Right now I am in my “pink period”! I love taking pictures at sunset and at blue hour, when the light is soft and everything looks kind of out of a pink dream. I strive to communicate feelings and a specific atmosphere through my images, even when the content is subtle or slightly out of focus.

Who’s your favourite photographer?

I really appreciate the work of Nan Goldin and Ren Hang.

What’s the worst job you’ve done?

I am not hard of myself at all. I give myself time and I truly believe it’s okay to fail. I learn from my mistakes. There are pictures I’ve taken that I don’t particularly cherish, but I wouldn’t define them my worst job. Anyway if there’s something I regret it is taking pictures at a couple of stranger’s wedding when I started photography, because it might have been special for them, but I personally felt nothing.

Rome

What’s the best image you’ve ever taken? What was the scenario, and why do you like it?

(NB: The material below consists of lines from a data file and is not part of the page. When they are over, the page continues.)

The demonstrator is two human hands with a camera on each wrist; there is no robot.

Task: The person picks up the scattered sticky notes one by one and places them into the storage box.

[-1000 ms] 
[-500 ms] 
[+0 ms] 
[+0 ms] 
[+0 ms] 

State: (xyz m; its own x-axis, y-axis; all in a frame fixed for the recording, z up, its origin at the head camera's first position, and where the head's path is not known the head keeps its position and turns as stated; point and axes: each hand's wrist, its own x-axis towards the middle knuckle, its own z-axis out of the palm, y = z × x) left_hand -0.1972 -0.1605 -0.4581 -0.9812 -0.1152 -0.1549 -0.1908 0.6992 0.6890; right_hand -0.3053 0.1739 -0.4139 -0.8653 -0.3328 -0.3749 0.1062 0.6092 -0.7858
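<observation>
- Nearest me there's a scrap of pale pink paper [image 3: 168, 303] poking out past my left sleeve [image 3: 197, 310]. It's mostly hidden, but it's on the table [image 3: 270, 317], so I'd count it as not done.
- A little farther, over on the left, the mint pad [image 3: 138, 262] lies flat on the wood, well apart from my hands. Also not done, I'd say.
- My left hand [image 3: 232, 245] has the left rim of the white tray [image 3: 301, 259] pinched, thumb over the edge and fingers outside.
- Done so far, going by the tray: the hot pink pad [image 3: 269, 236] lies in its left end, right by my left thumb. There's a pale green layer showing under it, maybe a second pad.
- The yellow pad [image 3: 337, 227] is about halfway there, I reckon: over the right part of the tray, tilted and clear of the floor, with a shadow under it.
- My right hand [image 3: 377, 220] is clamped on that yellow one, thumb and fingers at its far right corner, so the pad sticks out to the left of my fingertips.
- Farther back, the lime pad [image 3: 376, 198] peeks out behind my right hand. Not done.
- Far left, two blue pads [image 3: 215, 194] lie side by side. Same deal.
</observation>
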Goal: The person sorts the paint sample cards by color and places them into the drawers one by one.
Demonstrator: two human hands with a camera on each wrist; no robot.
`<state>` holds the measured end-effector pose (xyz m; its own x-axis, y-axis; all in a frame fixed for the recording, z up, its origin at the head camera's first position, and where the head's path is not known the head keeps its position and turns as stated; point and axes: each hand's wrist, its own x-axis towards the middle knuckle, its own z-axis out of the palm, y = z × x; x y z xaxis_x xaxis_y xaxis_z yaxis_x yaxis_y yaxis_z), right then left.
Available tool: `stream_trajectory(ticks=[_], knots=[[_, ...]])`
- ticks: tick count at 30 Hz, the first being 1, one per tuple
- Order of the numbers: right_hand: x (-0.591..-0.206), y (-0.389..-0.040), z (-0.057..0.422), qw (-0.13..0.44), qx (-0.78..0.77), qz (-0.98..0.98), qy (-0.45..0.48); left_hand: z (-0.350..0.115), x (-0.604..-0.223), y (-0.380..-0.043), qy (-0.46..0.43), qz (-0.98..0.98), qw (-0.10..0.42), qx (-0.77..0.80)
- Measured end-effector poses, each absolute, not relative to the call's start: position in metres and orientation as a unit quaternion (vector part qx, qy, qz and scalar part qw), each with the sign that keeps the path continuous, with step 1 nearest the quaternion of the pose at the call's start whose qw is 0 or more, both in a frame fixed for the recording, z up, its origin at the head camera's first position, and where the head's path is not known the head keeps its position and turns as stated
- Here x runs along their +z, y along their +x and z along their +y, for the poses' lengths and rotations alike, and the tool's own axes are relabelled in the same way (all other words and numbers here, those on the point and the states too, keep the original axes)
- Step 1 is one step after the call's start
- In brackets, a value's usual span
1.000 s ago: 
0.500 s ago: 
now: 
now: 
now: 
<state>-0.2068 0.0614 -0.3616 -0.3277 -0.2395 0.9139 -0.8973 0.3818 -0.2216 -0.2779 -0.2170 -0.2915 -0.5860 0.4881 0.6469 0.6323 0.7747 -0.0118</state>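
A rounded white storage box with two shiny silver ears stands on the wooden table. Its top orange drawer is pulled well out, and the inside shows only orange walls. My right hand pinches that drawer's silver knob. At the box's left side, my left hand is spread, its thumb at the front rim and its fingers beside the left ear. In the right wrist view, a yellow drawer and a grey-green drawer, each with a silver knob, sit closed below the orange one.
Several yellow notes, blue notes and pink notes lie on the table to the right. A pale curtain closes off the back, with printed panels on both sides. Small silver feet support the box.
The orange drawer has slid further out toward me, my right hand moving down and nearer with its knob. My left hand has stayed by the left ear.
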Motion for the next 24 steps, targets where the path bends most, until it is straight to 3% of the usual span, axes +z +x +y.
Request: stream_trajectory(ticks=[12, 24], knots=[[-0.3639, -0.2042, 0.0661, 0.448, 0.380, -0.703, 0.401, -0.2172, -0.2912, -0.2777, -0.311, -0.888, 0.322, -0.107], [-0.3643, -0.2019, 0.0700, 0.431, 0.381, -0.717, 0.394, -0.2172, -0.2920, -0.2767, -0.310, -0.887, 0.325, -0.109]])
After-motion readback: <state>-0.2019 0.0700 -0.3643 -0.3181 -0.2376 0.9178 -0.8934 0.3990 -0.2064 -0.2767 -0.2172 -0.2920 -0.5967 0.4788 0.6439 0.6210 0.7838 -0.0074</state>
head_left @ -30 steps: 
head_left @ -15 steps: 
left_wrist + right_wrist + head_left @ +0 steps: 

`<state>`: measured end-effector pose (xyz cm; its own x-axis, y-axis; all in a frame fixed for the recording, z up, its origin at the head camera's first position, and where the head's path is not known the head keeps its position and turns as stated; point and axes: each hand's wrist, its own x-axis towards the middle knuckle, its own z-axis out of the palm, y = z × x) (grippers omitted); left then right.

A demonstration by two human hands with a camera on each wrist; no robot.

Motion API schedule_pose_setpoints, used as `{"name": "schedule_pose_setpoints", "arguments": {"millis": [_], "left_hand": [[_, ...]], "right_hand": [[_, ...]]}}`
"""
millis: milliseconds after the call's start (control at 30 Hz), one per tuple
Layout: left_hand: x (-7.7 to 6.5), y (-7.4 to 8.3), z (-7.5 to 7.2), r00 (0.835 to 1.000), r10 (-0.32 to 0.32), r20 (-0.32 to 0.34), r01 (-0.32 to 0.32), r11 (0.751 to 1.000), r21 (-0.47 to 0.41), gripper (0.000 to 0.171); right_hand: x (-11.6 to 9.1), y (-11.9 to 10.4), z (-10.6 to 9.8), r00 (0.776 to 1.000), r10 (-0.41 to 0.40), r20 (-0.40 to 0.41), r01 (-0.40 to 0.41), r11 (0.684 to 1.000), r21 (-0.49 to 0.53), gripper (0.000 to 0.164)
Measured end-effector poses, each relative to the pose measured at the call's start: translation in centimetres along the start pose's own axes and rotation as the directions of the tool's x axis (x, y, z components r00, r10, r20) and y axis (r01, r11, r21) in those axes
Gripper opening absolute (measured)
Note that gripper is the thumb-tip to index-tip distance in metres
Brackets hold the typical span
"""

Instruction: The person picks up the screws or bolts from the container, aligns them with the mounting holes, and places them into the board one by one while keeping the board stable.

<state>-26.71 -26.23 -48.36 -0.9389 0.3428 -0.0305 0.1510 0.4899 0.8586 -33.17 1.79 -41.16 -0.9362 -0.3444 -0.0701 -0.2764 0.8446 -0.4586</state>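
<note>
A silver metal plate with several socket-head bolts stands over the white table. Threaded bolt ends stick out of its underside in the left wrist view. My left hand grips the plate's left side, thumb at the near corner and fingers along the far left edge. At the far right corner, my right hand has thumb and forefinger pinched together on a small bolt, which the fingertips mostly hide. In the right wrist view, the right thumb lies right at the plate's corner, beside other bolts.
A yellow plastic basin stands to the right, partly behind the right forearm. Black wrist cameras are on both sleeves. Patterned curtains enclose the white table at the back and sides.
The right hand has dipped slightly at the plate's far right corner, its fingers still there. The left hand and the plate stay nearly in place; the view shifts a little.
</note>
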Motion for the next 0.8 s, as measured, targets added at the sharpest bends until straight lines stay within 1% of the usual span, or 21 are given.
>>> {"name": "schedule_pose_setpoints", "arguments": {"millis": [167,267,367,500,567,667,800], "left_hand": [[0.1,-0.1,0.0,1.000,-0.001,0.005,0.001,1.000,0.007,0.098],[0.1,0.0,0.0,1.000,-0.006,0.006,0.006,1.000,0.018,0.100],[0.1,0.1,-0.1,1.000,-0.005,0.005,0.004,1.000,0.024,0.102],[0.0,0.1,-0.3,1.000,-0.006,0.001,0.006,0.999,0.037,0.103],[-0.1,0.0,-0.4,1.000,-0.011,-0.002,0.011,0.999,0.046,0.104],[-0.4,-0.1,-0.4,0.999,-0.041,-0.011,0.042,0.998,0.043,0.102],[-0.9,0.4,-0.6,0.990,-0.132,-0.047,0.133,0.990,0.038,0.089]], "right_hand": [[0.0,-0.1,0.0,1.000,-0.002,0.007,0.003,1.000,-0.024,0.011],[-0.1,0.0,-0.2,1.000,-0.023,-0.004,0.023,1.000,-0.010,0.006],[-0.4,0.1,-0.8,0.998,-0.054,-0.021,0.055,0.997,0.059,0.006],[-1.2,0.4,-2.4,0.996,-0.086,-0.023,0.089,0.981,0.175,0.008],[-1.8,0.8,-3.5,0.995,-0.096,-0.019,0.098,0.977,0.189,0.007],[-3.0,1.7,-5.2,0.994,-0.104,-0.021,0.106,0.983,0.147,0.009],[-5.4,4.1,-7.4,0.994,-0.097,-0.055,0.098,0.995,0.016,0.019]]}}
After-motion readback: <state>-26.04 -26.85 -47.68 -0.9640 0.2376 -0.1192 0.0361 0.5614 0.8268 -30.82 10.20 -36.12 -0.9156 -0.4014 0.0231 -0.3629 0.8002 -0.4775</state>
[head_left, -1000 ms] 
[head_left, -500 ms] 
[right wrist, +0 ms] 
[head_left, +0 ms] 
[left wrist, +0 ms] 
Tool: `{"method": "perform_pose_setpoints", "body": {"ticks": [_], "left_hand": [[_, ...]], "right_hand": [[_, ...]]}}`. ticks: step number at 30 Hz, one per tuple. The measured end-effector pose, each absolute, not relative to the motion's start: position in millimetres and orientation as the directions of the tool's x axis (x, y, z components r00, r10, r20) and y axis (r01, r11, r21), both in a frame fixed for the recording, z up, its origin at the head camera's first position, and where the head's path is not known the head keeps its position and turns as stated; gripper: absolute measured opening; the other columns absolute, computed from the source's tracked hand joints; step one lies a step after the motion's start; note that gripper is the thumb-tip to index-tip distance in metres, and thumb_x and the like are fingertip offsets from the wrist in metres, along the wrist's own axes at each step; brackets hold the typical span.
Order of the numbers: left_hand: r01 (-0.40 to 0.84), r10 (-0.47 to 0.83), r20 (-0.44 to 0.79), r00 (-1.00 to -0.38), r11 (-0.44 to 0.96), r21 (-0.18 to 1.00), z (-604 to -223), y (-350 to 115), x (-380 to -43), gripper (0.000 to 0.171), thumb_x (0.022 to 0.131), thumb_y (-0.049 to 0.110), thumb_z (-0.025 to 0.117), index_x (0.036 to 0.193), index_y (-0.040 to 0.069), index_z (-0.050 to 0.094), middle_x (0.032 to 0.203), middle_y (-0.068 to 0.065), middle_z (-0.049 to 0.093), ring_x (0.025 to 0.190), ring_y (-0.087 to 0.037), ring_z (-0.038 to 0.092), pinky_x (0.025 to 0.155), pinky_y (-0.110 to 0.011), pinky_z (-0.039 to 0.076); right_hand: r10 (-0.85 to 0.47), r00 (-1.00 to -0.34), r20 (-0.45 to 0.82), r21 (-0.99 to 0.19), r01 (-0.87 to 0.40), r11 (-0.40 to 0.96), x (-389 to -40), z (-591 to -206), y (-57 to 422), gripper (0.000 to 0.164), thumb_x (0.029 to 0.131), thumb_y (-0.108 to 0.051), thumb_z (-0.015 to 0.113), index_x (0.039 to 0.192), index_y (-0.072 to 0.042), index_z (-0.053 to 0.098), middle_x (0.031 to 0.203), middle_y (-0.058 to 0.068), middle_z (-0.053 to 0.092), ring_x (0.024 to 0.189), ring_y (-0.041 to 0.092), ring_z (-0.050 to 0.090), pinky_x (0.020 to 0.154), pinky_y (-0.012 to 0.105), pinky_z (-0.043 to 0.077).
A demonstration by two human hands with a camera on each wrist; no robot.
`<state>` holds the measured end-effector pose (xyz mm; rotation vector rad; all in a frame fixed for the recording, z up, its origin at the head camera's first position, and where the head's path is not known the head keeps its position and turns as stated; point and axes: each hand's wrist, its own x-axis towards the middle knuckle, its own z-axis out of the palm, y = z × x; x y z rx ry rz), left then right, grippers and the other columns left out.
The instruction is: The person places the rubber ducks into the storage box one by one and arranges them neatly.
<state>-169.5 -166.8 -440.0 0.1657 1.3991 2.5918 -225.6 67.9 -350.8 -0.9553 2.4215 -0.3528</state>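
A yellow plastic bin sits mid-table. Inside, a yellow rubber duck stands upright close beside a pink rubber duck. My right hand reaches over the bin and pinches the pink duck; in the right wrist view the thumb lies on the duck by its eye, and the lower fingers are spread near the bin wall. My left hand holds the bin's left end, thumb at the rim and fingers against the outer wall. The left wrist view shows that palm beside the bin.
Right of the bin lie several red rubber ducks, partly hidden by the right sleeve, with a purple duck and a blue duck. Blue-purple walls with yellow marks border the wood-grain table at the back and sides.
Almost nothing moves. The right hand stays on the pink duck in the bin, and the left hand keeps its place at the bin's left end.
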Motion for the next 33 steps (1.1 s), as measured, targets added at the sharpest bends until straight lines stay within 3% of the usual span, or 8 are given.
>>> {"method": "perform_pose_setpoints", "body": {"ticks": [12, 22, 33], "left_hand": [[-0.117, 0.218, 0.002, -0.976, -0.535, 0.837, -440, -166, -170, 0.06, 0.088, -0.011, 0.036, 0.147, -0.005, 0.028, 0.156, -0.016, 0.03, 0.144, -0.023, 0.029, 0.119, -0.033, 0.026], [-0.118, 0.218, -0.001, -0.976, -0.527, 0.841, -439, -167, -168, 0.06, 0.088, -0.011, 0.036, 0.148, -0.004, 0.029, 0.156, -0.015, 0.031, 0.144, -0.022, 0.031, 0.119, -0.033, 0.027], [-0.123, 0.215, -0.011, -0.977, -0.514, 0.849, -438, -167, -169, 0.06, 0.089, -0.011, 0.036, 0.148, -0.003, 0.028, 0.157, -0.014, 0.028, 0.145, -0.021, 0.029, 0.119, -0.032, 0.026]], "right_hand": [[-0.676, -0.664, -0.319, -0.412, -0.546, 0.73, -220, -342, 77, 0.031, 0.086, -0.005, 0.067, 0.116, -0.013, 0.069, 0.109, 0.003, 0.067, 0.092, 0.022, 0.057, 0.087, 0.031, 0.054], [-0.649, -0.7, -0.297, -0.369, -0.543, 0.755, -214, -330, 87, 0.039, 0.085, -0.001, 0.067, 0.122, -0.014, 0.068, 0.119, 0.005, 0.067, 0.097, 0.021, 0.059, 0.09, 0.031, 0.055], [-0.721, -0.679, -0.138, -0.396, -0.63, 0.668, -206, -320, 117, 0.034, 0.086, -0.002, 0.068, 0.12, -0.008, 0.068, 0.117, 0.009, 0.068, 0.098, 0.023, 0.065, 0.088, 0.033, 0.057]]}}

If I have to make a choice, I would say my favourite picture is one I took in Rome. I’ve been walking around with my friends all day long and somehow we found ourselves just by the highway. Dangerous, but that thrilled us. My friend pulled her girlfriend close to the guardrail and kissed her, and I managed to capture it, as I always walk with my camera ready when I go out.

What’s the best photo you never took?

One of myself when I was sixteen. It was a very weird time in my life, I lost one of my dearest friends and I realized many things about myself. I dyed my hair electric blue and I used to walk around with this red hoodie and my headphones all the time. I have not even a single picture of that period and I regret that.

The one photograph you’d save in a nuclear apocalypse – your own, or someone else’s?

Just a single picture of my parents and sister (and dogs!) would be enough to keep me going.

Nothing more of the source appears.